Siyasete karşı bir savaş aracı olarak hukuk: "Lawfare"

Özgür Uyanık Independent Türkçe için yazdı

Brezilya eski devlet başkanı Lula da Silva, 580 gün hapisten sonra 7 Kasım 2019'da serbest bırakıldı. 8 Mart 2021 tarihinde de hakkında verilen hapis cezası ve siyasi yasağı kaldırıldı
 

7 Nisan 2018'de tutuklanıp 580 gün hapis yattıktan sonra serbest bırakılan Brezilya eski Devlet Başkanı Lula da Silva'nın cezası kaldırıldı. 

Geçtiğimiz 8 Mart'ta Brezilya Yüksek Mahkemesi, Lula aleyhindeki tüm mahkumiyet kararlarını iptal etti.

Yüksek Mahkeme, Lula'ya ceza veren yargıç ve savcının taraflı davrandıkları iddiası nedeniyle soruşturmanın yeniden başlatılmasını emretti. 
 

1.jpg
Brezilya eski devlet başkanı Lula da Silva, 580 gün hapisten sonra 7 Kasım 2019'da serbest bırakıldı. 8 Mart 2021 tarihinde de hakkında verilen hapis cezası ve siyasi yasağı kaldırıldı


Bu karara, Lula'ya ceza veren Yargıç Sergio Moro ile savcılar arasındaki Telegram yazışmalarının 10 Haziran 2019'da "The Intercept Dergisi"nde yayımlanması yol açtı.
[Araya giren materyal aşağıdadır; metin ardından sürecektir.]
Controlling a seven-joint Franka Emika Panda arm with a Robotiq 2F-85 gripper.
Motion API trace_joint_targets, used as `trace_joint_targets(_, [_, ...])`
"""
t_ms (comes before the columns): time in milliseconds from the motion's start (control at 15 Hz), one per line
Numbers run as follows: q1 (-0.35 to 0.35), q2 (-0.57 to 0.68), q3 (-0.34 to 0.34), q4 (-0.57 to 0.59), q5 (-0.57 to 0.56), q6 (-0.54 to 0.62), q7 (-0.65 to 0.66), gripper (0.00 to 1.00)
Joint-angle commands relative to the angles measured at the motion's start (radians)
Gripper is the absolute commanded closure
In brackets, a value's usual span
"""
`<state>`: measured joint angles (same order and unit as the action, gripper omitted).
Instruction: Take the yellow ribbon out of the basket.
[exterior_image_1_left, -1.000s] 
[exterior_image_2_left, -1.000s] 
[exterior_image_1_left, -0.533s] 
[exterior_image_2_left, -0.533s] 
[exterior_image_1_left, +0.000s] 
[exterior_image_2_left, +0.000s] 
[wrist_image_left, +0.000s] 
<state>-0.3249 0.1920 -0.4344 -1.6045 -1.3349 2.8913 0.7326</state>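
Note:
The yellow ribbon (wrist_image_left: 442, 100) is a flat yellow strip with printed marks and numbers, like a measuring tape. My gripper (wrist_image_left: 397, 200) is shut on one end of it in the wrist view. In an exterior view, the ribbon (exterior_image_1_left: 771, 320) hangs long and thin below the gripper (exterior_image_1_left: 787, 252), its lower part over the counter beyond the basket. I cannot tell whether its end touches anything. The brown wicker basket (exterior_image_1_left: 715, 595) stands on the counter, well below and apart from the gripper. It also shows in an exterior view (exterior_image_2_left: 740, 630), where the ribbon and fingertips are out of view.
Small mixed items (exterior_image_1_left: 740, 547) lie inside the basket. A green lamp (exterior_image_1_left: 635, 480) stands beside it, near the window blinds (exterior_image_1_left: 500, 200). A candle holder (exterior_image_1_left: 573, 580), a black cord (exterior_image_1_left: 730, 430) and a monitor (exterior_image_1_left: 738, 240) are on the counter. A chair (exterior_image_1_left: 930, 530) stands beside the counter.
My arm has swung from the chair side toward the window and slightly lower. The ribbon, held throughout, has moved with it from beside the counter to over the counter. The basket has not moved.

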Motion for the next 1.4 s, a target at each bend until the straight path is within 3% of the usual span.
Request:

Yazışmalarda Moro ile savcıların organize biçimde Lula aleyhine delil ve hüküm yaratma çabası net biçimde okunuyordu.
 

2.jpg
"Lava Jato" dosyasının medyatik hakimi Sergio Moro'nun Telegram yazışmaları Lula'ya yönelik komployu ortaya çıkardı. Aynı sıralarda Lula'ya karşı ifade veren müteahhit hakim Moro tarafından tehdit edildiğini "Folha do São Paulo" gazetesine açıkladı


Amaç Lula'yı ve partisini siyaset dışı bırakmaktı. Dilma Rousseff düzmece bir "impeachment"le başkanlık koltuğundan indirildi ve Lula'nın seçimlerde adaylığı engellendi.
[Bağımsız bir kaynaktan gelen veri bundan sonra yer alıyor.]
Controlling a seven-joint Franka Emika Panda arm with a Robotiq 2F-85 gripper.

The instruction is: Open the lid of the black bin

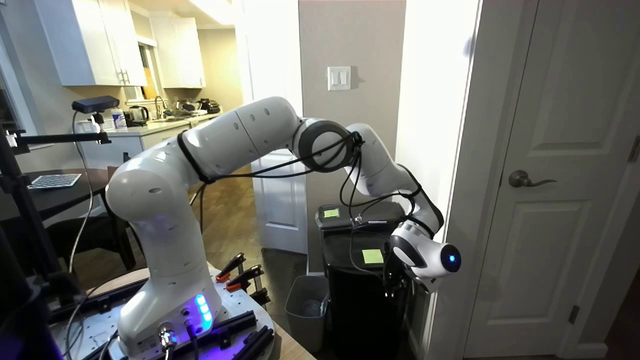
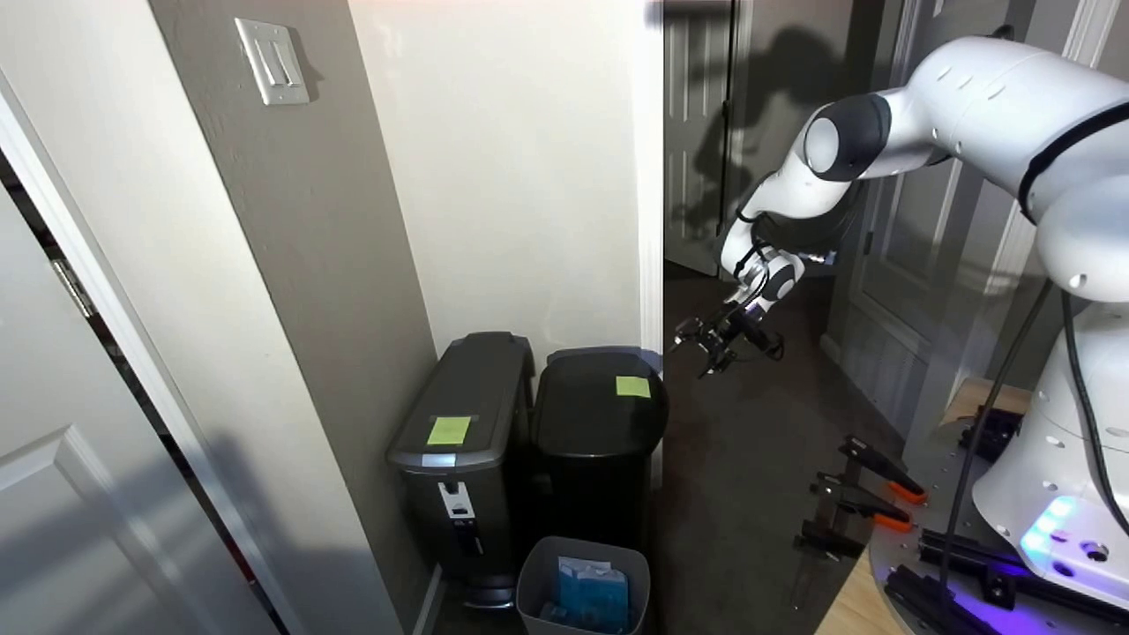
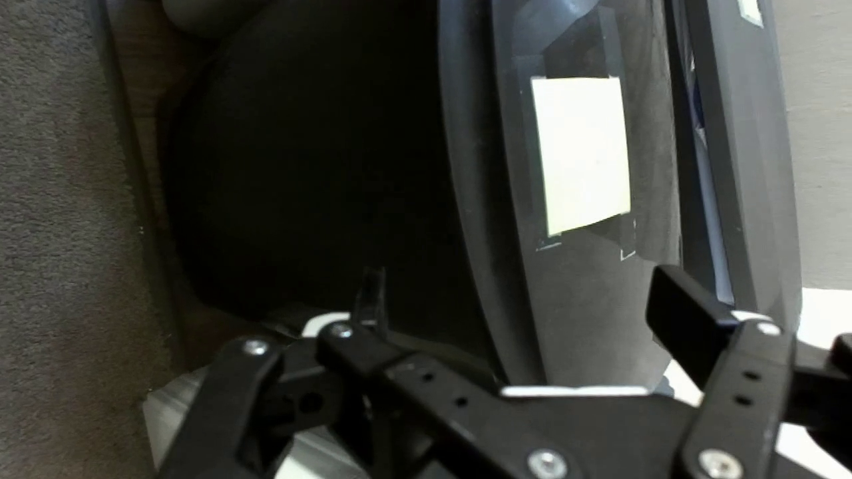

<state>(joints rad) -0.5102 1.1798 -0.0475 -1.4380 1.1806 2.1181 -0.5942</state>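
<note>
The black bin (image 1: pixel 357 320) stands by the wall; it also shows in an exterior view (image 2: pixel 595 494) and in the wrist view (image 3: pixel 319 166). Its black lid (image 2: pixel 591 414) lies shut on top, with a yellow-green sticker (image 2: pixel 632 386). The lid also shows in an exterior view (image 1: pixel 345 245) and in the wrist view (image 3: pixel 599 286). My gripper (image 3: pixel 529 303) is open and empty. In the wrist view one finger appears over the bin's side wall and the other over the lid's top. In an exterior view the gripper (image 2: pixel 693 358) is beside the lid, apart from it.
A second black bin (image 2: pixel 467 397) with a pale label stands beside the black bin, against the wall. A small grey wastebasket (image 2: pixel 529 586) stands in front of them. A door frame (image 2: pixel 651 265) is close behind the black bin. Clamps (image 2: pixel 869 476) sit on the robot's table edge.
</note>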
Ayrıca Hakim Sergio Moro'nun, Bolsonaro yönetiminin ilk adalet bakanı olması davanın siyasi amacını ortaya koyuyordu.
 

3.jpg
Moro'nun Lula ve partisine yönelik soruşturmaları Dilma Rousseff 31 Ağustos 2016'da "impeachment" yoluyla devlet başkanlığından indirilmesine yol açtı. Gerçekte ise Rousseff hakkında hiçbir zaman bir soruşturma dosyası olmadı


Avukatlarının Lula'nın 2016'da ilk savunmasını verirken kullandıkları "Lawfare" kavramı, o dönem insanların dikkatini pek çekmemişti. 

Bu hukuk kavramı, İngilizce "Law" (hukuk) ve "warfare" (savaş) kelimelerinin birleşiminden meydana gelir. Formundan da anlaşılacağı üzere hukuk, bir savaş aracı gibi yorumlanmaktadır.
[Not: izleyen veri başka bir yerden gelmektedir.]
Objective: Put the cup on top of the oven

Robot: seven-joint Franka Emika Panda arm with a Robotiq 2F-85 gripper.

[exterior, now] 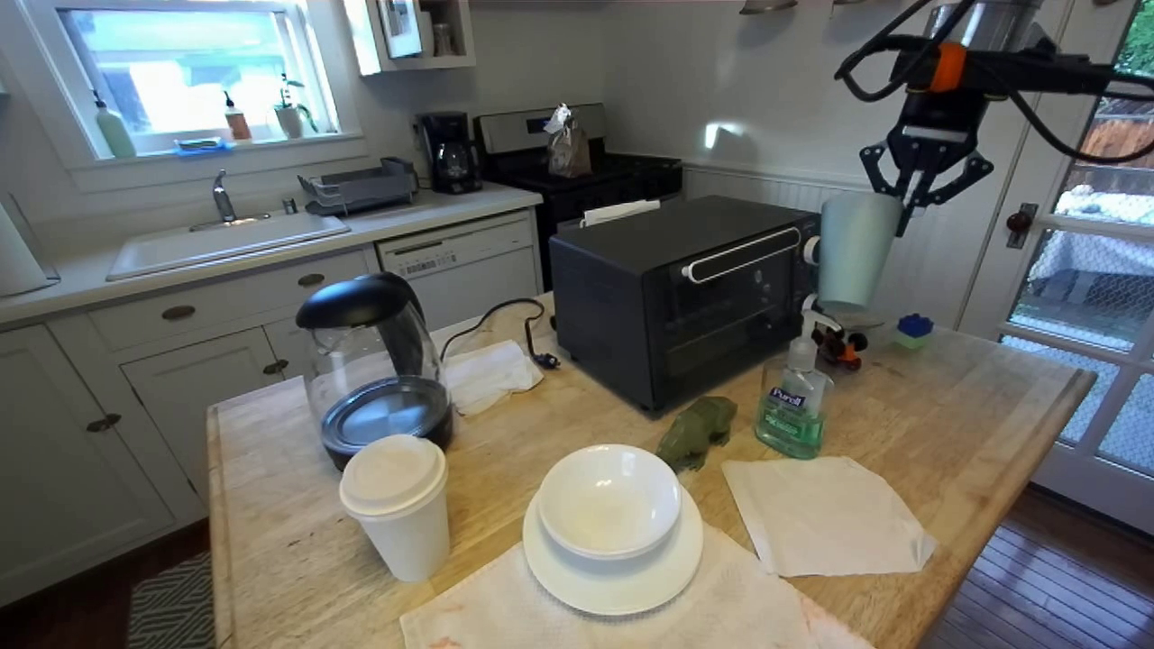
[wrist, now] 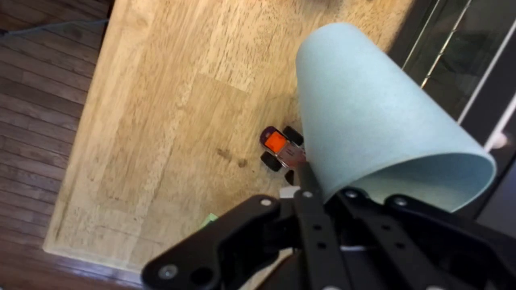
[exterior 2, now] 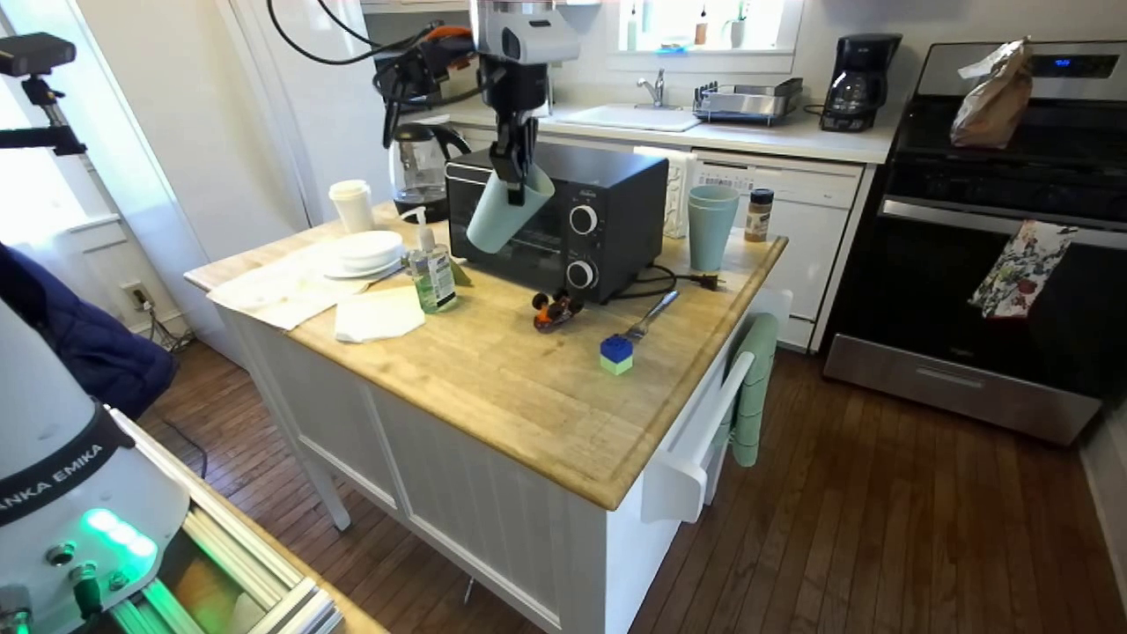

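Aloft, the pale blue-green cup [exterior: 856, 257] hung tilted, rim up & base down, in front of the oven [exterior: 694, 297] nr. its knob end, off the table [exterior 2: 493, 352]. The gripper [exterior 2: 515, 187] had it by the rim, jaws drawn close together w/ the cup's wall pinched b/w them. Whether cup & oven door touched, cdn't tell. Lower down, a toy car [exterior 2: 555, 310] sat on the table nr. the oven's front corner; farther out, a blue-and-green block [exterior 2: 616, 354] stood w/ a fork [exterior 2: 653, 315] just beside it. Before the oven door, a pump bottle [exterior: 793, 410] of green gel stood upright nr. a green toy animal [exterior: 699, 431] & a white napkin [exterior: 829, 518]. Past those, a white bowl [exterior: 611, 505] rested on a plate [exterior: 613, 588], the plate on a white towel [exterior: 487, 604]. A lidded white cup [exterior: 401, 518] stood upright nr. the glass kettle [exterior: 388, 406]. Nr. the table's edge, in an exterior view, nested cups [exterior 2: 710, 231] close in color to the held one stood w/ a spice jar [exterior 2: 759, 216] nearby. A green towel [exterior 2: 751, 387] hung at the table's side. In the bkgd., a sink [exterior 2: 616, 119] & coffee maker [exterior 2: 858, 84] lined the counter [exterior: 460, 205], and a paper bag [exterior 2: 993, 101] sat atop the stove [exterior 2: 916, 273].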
Biraz Clausewitz'in "savaşın, siyasetin başka yollarla devamı olduğu" sözlerini anımsatır. Fakat bana kalırsa Clausewitz iyimserdir. Zira onun düşüncesinde siyaset esastır, savaş değil.
 

4.jpg
Son yıllarda "Lawfare" üzerine özellikle Amerika kıtasında çok sayıda hukuksal çalışma yayımlandı


"Lawfare" ise modern bir harp yöntemidir. Hukuk zeminini bir savaş alanı olarak görür. Yargıçlar ve savcılar gücün ya da bir davanın askerleri, kanun ise silahıdır.

Buna göre hukuk, savaş kurallarına göre işler. Muharebe alanının düşmanla savaşmada avantaj sağladığı mantığından hareketle, isnat edilen suçlamayı kabul edecek yargıç ya da mahkemeler seçilir. 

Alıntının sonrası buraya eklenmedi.